Steam Deck

Steam Deck on Valve’s Steam Store

I’ll admit that I waited quite some time to finally decide on getting a Steam Deck. I’ll also admit that I’m having a lot more fun than I expected I would. Knowing what I knew about Linux-based gaming, I was legitimately surprised at just how many games Valve has managed to get running on their SteamOS. I chose to purchase the 512GB model, but everything I talk about will apply to the 256GB model as well. The 64GB model contains eMMC storage instead of an NVMe SSD so there might be some very minor degradation of performance, but I would be surprised to find out that it was noticeable.

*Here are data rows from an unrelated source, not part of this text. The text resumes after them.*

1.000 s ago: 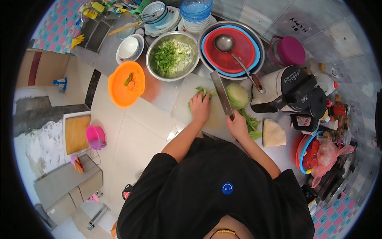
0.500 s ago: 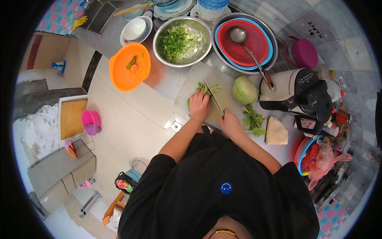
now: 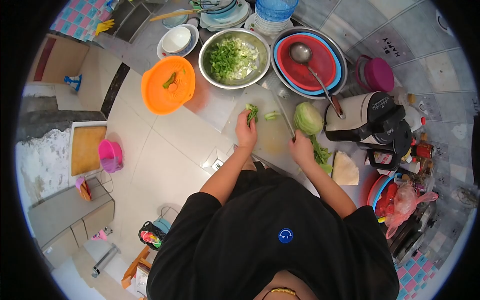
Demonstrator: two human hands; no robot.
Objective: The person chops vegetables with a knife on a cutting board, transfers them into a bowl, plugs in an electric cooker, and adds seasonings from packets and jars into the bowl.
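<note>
My left hand [image 3: 246,132] is closed around a small bunch of chopped green leaves [image 3: 253,113] over the left side of the cutting board [image 3: 272,142]. In my right hand [image 3: 302,150] is the handle of a kitchen knife [image 3: 285,118], its blade slanting up and left across the board. Pale green stem pieces [image 3: 271,115] lie between the leaves and the blade. Just right of the knife sits a round light-green cabbage [image 3: 308,118]. Leafy greens [image 3: 321,154] lie below it, partly hidden by my right hand.
Behind the board stands a steel bowl [image 3: 202,61] of chopped greens. An orange colander [image 3: 150,95] is left; a red basin [image 3: 320,47] with a ladle [image 3: 300,53] is right. A black-and-beige appliance [image 3: 350,117] and a pale wedge [image 3: 346,169] flank my right arm.
My left hand has gathered the greens off the board and moved slightly left. The knife has shifted right, away from the greens, leaving stem pieces on the board. The whole view has shifted slightly.
</note>
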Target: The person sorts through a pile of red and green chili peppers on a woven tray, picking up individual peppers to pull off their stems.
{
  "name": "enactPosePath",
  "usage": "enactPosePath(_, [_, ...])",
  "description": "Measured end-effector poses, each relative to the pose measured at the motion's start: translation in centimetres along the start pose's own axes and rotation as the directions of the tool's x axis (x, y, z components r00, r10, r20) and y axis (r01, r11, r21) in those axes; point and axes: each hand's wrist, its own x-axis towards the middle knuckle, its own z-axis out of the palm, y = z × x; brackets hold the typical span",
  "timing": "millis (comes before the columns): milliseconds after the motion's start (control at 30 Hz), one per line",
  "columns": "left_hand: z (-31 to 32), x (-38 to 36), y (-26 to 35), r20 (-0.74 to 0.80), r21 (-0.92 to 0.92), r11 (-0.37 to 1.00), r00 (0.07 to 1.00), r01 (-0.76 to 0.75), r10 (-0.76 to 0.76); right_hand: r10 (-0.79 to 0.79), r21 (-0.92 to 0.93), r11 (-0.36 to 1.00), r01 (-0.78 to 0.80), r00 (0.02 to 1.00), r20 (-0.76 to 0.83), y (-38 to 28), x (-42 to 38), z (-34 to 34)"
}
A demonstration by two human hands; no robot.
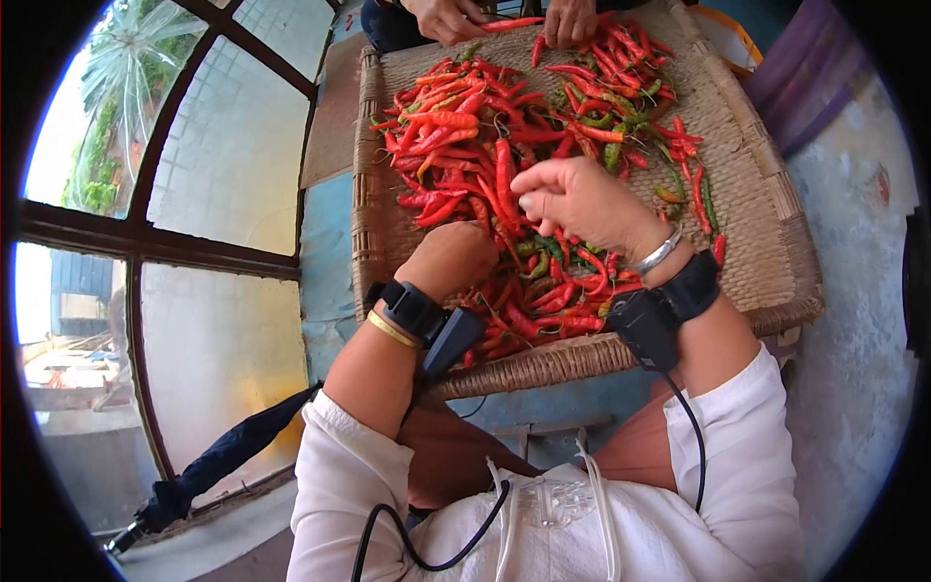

The hardware is very well put together. The unit is sturdy and has all the bells and whistles that you’d expect, plus maybe a couple more. You’ll get your standard four-way digital directions, ABXY buttons, and twin analog sticks. Under each stick you’ll find a small track pad with haptic feedback. Each thumb has quick access to the equivalent of START and SELECT, or whatever game companies call them these days, as well as a STEAM button on the left and a menu button on the right. On the shoulders of the unit are two trigger buttons as you would expect, but also two more buttons on the back of each side. Plus, the screen is beautiful and touch-enabled as well. All in all, there are two analog sticks, two trackpads, a touchscreen, and 22 digital buttons. I’ve also found at least one game that wants an accelerometer (Heavy Rain) and the Steam Deck included one of those as well.

My 512GB model has all the storage space that I would ever need for gaming purposes. I picked up a Samsung EVO 512GB MicroSD card as well, and Steam allows me to install games and run them from the card with no noticeable slowdown there, either. In light of that, it might be a better fiscal decision to pick up a model with less internal storage and get a selection of MicroSD cards to house different libraries on as needed.

Valve has been hard at work with Proton and getting the vast library of Windows-based games working on Linux. I wasn’t sure how much progress they’ve made, but Valve makes it really simple to find out how many games in your library are compatible. And just because your favorite game might not be supported officially doesn’t mean that it can’t be played with either some tweaking or known anomalies. There are surely games out there that are popular and won’t be playable, but I haven’t found any that get in the way of the large array of games that I can play. RetroArch is available on there from the Steam store, if that gives you any ideas.

And if that all isn’t quite enough, there’s always the option of pairing a Bluetooth controller to your Steam Deck and putting it on a dock to play on a 4k TV. Or you can even reboot the device into a Linux desktop mode and do some word processing or browse the web, but I imagine that would be easier with a Bluetooth or USB keyboard and mouse.

To summarize, I believe that the Steam Deck is totally worth the price if you’ve got the time and money for it. It’s about as powerful as a PlayStation 4 in your (figurative) pocket. I’ve been enjoying catching up on a lot of the games that I’ve been neglecting since I can play in bed before going to sleep for the night. I’m sure it would be great for commuting as well if that’s an option.